Rhododendrons, Azaleas, and Native Azaleas look different from each other, but all are members of the Rhododendron genus. When I first started learning about plants, I found this terribly confusing. It made me think of the Newhart television show from the 1980’s: “Hi, I’m Larry. This is my brother Darryl. This is my other brother Daryl.”

There are more than 800 species in the Rhododendron (pronounced rho-doh-DEN-dron) genus. This huge family can be divided into three main types. Those known as Rhododendrons have large, leathery evergreen leaves and rounded bloom clusters about the size of a softball. To make a distinction, I’ll refer to these as “Rhodies.” Azaleas and Native Azaleas have smaller leaves and may be evergreen, semi-evergreen, or completely deciduous. Rhodie flowers have ten or more stamens; azaleas have five stamens in their funnel-shaped flowers. This week’s blog will focus exclusively on Rhodies. I’ll discuss Azaleas in the next blog.

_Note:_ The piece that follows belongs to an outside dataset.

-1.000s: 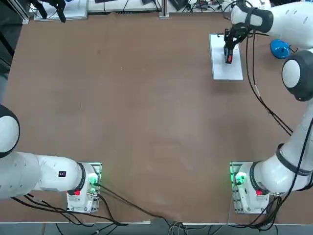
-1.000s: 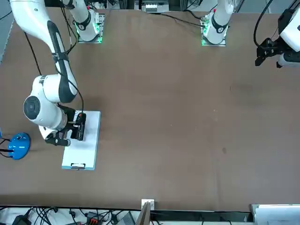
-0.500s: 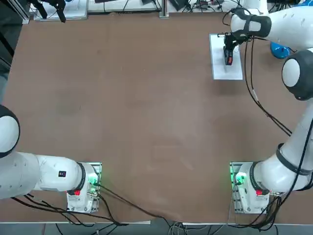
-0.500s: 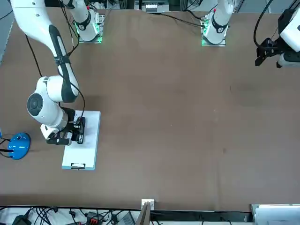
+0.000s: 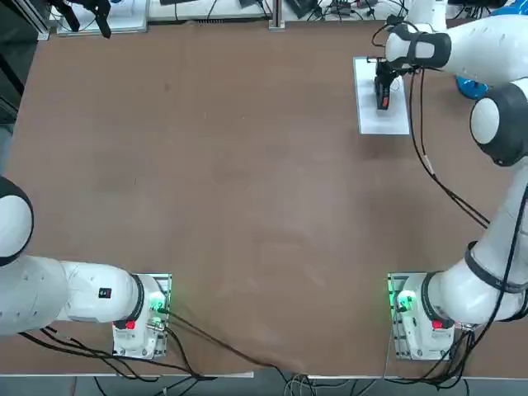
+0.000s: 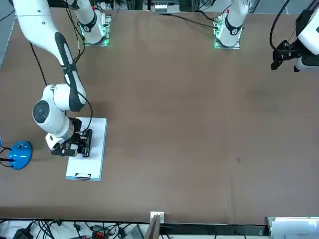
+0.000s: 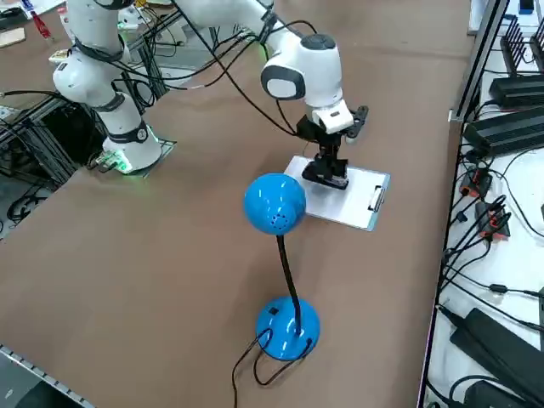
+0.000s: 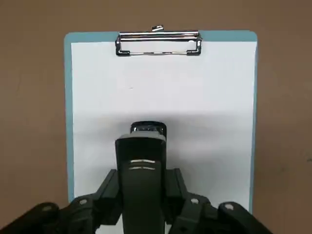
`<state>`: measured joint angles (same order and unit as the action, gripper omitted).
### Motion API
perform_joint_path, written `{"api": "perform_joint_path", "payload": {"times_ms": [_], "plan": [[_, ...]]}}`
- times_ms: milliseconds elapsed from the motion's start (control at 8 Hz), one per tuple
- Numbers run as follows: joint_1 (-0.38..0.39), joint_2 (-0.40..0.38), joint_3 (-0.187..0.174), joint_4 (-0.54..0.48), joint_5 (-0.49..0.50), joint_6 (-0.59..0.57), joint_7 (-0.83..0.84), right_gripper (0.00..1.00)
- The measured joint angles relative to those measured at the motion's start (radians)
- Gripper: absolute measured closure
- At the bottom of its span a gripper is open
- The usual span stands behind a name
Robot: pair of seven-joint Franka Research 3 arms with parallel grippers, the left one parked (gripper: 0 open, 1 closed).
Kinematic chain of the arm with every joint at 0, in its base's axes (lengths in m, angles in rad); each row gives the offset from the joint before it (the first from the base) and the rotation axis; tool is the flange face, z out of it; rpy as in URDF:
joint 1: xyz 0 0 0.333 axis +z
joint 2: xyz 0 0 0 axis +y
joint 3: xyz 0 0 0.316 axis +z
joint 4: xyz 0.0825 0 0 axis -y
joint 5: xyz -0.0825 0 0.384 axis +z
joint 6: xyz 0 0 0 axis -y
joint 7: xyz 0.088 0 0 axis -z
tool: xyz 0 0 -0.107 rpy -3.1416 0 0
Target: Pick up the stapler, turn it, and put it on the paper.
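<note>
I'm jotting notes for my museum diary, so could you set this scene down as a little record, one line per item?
working arm: the robot's right
gripper: right gripper, over the paper, fingers closed on the stapler
held item: black stapler
target: white paper on a clipboard with a metal clip
stapler's place: above the paper; whether it touches, I cannot tell
nearby: blue lamp, its round base on the brown table
task stage: stapler picked up, not yet released
</note>
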<state>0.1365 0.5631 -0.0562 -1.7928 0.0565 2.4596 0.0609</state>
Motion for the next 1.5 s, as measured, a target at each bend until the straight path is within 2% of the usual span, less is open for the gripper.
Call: {"api": "perform_joint_path", "payload": {"times_ms": [1500], "plan": [[0.0,0.021,-0.001,-0.006,-0.001,0.062,-0.042,0.56]]}}
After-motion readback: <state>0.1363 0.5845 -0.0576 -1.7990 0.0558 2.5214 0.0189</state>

Growing Rhodies in the hot, humid southeast can be a challenge. One gardener told me the secret to her success: “Plant it low and it won’t grow. Plant it high and it won’t die.” She planted her Rhodies by placing the rootball in a shallow depression, piling a 4-inch volcano of loose mulch on top, and watering abundantly. Rhodies need acid soil with a high humus content and moist but well-drained soil. They absorb water through their leaves as well as their roots, so they prefer overhead irrigation. Take care to soak the entire root zone. This is one shrub that does not perform well with soaker hoses or drip irrigation since the root zone is not uniformly dampened. Water in the morning so that leaves are dry before temperatures drop at day’s end. This will help to prevent fungal diseases.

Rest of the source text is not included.